Honor’s fitness tracker interface is fairly easy to understand. The Honor Band 4 has several home screens you flick through with up and downward swipes that take you through the tracker’s main features.

There’s dedicated activity tracking, recent messages received from your phone, heart rate, your daily step count, how much you slept last night, the settings menu and AliPay.

Your initial assumption may be that AliPay is just here as a leftover from the Chinese roots of the Band 4. However, this service, which has more than a jaw-dropping 700 million users worldwide thanks to its prevalence in China, can actually be used in the UK.

Like Google Pay or Apple Pay, it uses NFC to let you make wireless payments with the band. Before you get too excited, there are NFC and non-NFC versions of the Honor Band 4 and it looks like most UK retailers stock the non-NFC version. This, presumably, will lack this AliPay part.

Live in the US? The NFC version is readily available.

Notification support is the other key extra. The Honor Band 4 doesn’t just relay basic call and SMS alerts like some cheaper fitness bands. You choose the apps you want to hear from, and the band does the rest. As there’s a vibrate function built in you are given a proper heads-up too.

All the ingredients for an almost smartwatch-like experience are here, but Honor has messed up the job.

The Honor Band 4 is a bad way to keep track of WhatsApp, or other messenger conversations, because of the way it handles the data. You can’t flick between concurrent messages but have to head back to a big anonymous-looking list of notifications, and doing so is slow and clunky.

There’s also no way to reply to messages on the band. If it simply had a half-decent way to check out your missed messages while on-the-go, we’d be happy, though. It doesn’t.

Fitness tracking and app

  • Manual activity tracking
  • No GPS or connected GPS
  • Good performance for an accelerometer plus HR combo

The Honor Band 4 is a mid-tier casual fitness tracker in terms of features. It has modes for actual fitness tracking rather than just day-long step counting, including indoors and outdoors running, and free-form gym work. There’s a heart rate sensor on the back, which can either just sit back and wait for a tracked exercise to start or measure your rate 24/7.
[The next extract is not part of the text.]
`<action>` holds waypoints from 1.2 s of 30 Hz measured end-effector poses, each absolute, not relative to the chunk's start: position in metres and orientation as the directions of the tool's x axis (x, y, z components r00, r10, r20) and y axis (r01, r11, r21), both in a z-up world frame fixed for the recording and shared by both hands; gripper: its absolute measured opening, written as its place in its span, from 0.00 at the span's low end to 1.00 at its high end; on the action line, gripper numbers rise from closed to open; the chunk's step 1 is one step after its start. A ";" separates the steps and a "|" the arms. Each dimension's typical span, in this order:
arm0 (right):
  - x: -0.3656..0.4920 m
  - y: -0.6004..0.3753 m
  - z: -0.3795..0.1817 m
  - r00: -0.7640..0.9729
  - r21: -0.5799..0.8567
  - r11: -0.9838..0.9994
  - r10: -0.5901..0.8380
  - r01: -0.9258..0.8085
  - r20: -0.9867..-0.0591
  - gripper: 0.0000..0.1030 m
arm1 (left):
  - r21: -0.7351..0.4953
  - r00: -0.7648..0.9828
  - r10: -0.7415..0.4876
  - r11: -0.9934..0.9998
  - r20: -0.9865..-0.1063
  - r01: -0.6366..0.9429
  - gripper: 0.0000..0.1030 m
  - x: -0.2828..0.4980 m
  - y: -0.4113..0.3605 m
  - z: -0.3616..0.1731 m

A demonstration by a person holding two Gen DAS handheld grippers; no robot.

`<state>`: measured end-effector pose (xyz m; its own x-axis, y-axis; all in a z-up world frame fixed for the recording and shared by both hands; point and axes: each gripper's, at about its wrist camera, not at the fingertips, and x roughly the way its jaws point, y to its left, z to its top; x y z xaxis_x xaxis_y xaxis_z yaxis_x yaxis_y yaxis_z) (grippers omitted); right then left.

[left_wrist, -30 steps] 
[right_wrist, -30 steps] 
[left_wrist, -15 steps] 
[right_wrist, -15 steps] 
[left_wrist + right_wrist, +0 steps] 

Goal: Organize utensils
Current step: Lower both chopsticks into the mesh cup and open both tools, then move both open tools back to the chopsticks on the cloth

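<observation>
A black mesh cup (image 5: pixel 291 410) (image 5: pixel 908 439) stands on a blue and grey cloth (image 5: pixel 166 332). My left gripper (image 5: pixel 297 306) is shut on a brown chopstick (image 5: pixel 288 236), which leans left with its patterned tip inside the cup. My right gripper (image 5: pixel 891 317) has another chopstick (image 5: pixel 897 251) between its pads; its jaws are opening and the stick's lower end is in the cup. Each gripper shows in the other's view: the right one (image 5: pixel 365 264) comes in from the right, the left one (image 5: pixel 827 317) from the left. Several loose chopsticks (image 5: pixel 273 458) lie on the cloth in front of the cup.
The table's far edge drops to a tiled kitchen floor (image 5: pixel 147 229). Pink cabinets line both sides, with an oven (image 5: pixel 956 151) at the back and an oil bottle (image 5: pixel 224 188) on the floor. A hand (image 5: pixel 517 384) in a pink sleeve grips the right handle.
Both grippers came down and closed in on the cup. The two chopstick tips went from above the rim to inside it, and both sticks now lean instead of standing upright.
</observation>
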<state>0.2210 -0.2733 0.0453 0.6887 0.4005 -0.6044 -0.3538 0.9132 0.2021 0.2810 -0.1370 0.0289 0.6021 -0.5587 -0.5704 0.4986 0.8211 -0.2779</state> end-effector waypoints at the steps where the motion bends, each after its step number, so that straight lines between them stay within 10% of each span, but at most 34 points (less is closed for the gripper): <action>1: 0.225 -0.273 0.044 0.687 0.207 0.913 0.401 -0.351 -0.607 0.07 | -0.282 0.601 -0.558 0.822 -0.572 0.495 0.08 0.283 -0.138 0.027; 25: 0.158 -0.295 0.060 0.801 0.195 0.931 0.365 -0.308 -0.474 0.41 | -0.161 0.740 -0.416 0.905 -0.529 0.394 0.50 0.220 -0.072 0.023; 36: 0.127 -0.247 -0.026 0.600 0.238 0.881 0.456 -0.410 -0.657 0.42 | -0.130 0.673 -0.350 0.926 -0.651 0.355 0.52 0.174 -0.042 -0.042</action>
However, there’s no stair-counting altimeter, no onboard GPS and no connected GPS, where the tracker borrows your phone’s location-tracking skills to imitate a full-blown runner’s watch.

An altimeter would add another fun metric for the casual crowd, and no true outdoor run tracking rules out the Honor Band 4 for serious marathon (or even 5K) training.

That said, the Honor Band 4’s low-key run tracking is actually surprisingly good for those who just want to see how far they’ve run mid-exercise, and how fast they are going. We tested the tracker on a 5K route we run a few times each week, and the points at which it pegged each kilometer seemed bang-on.

By default, it gives you a buzz at each kilometer you reach, which is handy for motivation. This can be customized, which you may want to do if your regular run is 10 miles, not 3-5K. As you run, you’ll see your distance, speed, calories burned and your heart rate, arranged over a few different info screens.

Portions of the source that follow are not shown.